However, I think that's a ridiculous standard that only a few people could achieve. I know I'm not one of them. In fact, I'm very impressed that the OP can even manage to have sex with her a couple of times a week instead of never!


----------



## Coffee Amore (Dec 15, 2011)

Bobby5000 said:


> Let me disagree.
> 
> That's silly. People have minds and self-control.


So with that logic you could also have sex with someone 90 years old or someone of his own sex or someone who never takes a bath or brushes their teeth...I mean it's all within self-control, right? What's attraction got to do with it? 

Thanks for the laugh in the morning.


----------



## Coffee Amore (Dec 15, 2011)

Bobby5000 said:


> And he fails to look at the possible pluses, a lot of husbands would like an eager wife willing to try new things.

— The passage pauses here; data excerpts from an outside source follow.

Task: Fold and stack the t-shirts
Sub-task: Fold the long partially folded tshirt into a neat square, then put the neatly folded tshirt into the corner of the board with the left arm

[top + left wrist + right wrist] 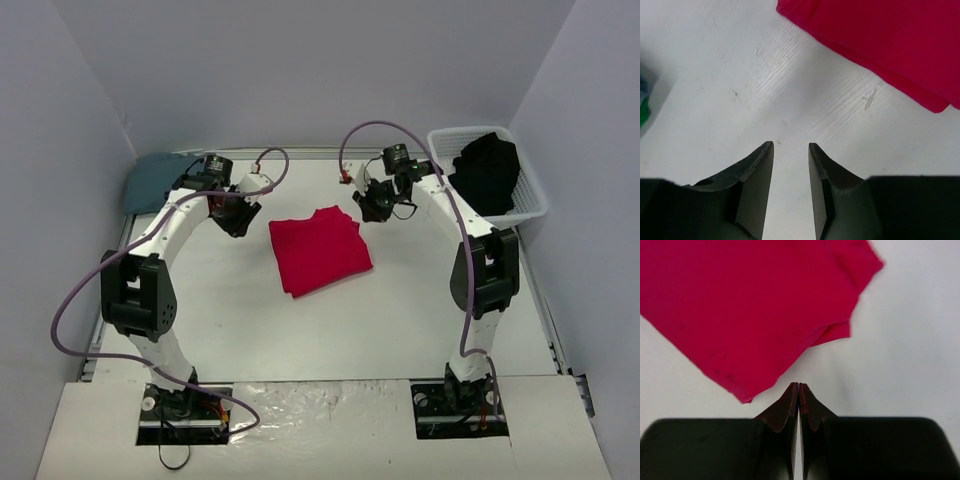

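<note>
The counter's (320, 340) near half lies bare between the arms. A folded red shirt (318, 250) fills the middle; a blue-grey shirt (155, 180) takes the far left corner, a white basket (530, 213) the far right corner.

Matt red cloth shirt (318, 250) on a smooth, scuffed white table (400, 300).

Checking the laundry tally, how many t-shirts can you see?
3. A red shirt folded in the middle, a blue-grey shirt at the far left corner, a black shirt in the white basket far right. Others may hide beneath it.
</note>
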Action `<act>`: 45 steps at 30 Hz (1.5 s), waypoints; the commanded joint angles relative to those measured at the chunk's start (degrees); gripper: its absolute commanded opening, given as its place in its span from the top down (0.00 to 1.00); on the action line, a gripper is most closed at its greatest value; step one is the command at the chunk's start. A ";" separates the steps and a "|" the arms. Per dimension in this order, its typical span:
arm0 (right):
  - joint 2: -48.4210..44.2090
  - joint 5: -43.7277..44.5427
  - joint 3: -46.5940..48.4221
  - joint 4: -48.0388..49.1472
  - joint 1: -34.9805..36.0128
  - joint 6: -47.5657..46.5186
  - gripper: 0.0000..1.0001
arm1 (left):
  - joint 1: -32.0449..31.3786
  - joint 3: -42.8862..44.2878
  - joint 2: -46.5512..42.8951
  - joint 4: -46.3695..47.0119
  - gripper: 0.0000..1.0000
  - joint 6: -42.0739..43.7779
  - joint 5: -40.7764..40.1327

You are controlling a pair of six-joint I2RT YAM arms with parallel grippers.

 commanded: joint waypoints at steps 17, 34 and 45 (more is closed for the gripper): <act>4.04 5.49 -14.83 -4.43 5.53 1.64 1.00 | 3.70 -9.85 -14.41 -0.79 0.67 -2.22 -5.05; 0.01 7.42 -2.62 -20.58 10.27 5.33 1.00 | 4.05 -12.58 -18.20 -0.17 0.66 -2.13 -3.55; 2.11 7.25 3.01 -21.65 14.06 5.51 1.00 | 4.05 -12.66 -17.14 0.62 0.66 -2.83 -2.32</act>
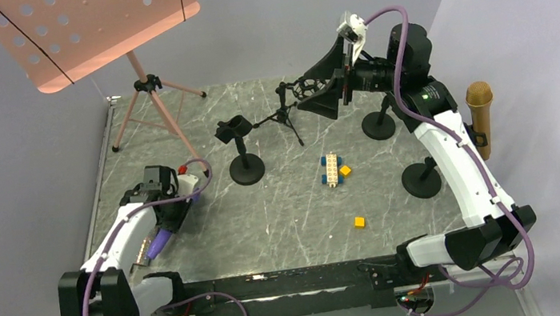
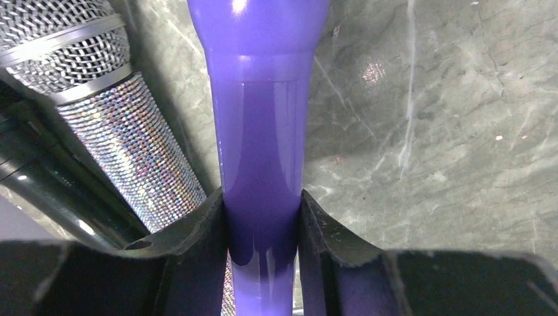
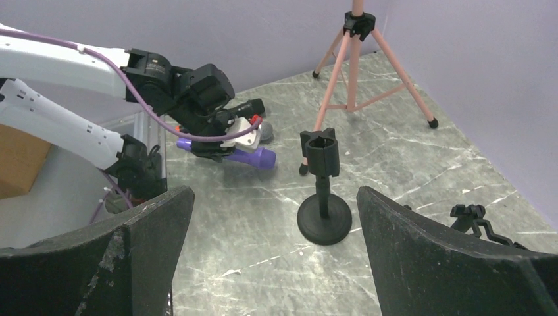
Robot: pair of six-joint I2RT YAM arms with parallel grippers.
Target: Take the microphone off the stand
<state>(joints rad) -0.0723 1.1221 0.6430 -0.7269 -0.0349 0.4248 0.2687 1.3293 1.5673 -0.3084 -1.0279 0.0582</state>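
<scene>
A purple microphone (image 2: 263, 131) is clamped by its handle between the fingers of my left gripper (image 2: 263, 224), low over the table's left side (image 1: 160, 243). The right wrist view shows it lying level under that gripper (image 3: 253, 156). A black desk stand (image 1: 245, 166) in the middle of the table has an empty clip (image 3: 320, 150). A gold microphone (image 1: 481, 113) stands upright at the right edge, in a stand with a round base (image 1: 422, 179). My right gripper (image 1: 325, 88) is raised at the back and is open (image 3: 271, 194), holding nothing.
A silver glitter microphone (image 2: 125, 138) lies beside the purple one. A pink music stand (image 1: 147, 86) is at the back left. A small tripod mount (image 1: 287, 113) and another round base (image 1: 378, 124) are at the back. Toy bricks (image 1: 333, 169) and a yellow block (image 1: 359, 222) lie mid-table.
</scene>
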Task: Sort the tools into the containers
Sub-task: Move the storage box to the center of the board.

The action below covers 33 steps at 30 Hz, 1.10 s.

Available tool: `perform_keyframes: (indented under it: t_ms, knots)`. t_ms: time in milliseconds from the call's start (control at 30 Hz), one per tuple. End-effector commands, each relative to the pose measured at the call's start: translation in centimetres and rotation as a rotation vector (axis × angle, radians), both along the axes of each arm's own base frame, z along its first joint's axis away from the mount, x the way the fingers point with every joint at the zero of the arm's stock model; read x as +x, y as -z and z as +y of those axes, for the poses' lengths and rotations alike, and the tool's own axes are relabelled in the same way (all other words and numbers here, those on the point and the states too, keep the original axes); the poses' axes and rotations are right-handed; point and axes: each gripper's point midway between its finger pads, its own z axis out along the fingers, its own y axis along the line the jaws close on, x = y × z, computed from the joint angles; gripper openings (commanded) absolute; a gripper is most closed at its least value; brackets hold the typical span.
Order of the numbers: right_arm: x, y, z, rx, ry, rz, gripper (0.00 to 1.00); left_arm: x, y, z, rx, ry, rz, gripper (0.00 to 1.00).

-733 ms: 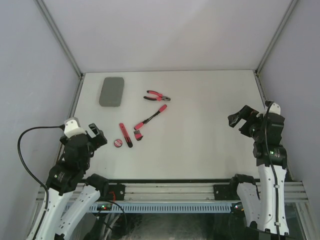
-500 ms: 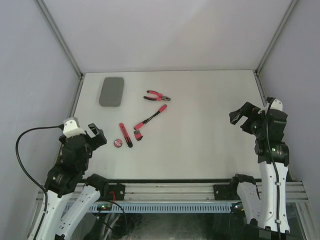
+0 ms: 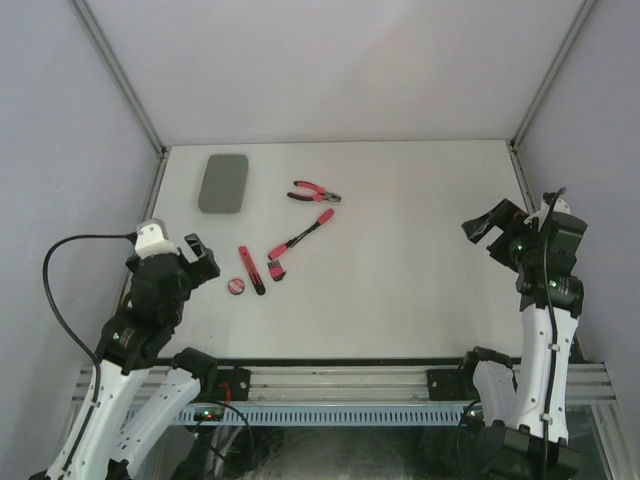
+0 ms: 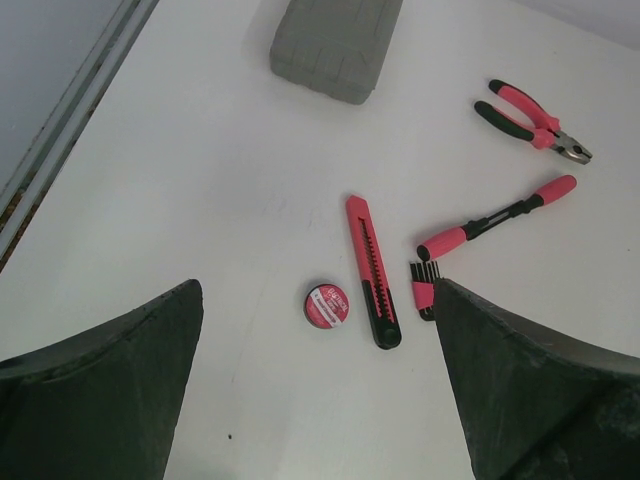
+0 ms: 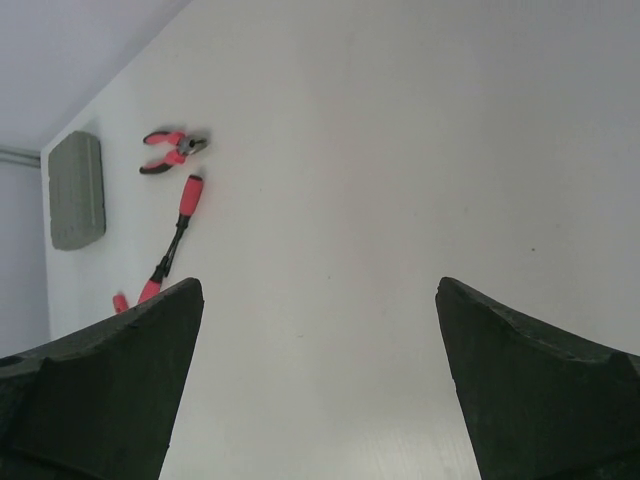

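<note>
My fingers (image 4: pixel 100 400) are black, the table (image 4: pixel 200 200) white. The case (image 4: pixel 335 45) at its far left corner is plain grey. The pliers (image 4: pixel 532 120), long driver (image 4: pixel 495 217), short driver (image 4: pixel 372 270) and comb piece (image 4: pixel 423 290) are red and black, the disc (image 4: pixel 327 304) red with a white label.

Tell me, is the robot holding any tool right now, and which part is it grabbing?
Nothing is held. The left gripper and right gripper are both open and empty, and the pliers lie on the table, away from both.

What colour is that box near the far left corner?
The box is plain grey; left wrist view shows it best.
</note>
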Motion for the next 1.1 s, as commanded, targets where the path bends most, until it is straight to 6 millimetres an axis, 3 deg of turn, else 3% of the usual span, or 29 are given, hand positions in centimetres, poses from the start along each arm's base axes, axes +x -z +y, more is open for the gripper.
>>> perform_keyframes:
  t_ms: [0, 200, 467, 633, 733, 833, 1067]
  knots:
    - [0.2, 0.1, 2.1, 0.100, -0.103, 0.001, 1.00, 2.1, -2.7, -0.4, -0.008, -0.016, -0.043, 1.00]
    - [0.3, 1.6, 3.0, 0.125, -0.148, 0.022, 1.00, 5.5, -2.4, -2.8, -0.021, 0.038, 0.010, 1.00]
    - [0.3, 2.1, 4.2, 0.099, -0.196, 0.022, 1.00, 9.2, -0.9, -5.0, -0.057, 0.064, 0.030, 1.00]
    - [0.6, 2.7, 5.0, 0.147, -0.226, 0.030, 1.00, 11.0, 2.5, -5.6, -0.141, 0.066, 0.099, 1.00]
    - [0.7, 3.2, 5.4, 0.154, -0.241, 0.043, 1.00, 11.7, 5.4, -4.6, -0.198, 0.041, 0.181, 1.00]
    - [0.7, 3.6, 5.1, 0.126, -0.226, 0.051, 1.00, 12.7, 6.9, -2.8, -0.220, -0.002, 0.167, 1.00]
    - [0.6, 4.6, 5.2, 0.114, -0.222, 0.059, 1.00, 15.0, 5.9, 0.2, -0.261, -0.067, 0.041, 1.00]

A lot of husbands don't want to have sex with a wife who weighs 250 lbs.

A lot of husbands don't want to make love to a wife who weighs more than a professional athlete.


----------



## MEM2020 (Aug 23, 2009)

Coffee,
Loved your post on this. 

Before we married, this is what I told my W. 

My mother and almost all her friends made an effort to stay fit before they got married. And then let themselves go physically after marriage. And they freely made judgmental comments about unmarried women who were fat. Kind of a 'well she's going to have a tough time finding a husband'. 

And I took this to mean that they believed retaining sexual attractiveness in marriage wasn't worth much effort. 

And I told M2 that I thought it was important for both of us to make an effort to stay fit for each other. 




Coffee Amore said:


> A lot of husbands don't want to have sex with a wife who weighs 250 lbs.
> 
> A lot of husbands don't want to make love to a wife who weighs more than a professional athlete.


----------



## MaritimeGuy (Jul 28, 2012)

Coffee Amore said:


> So with that logic you could also have sex with someone 90 years old


So are you going to dump your spouse when they approach 90?


----------



## MaritimeGuy (Jul 28, 2012)

This is obviously a difficult situation. It would be a mistake to discount the OP's feelings same as it would be a mistake to discount his spouse's. 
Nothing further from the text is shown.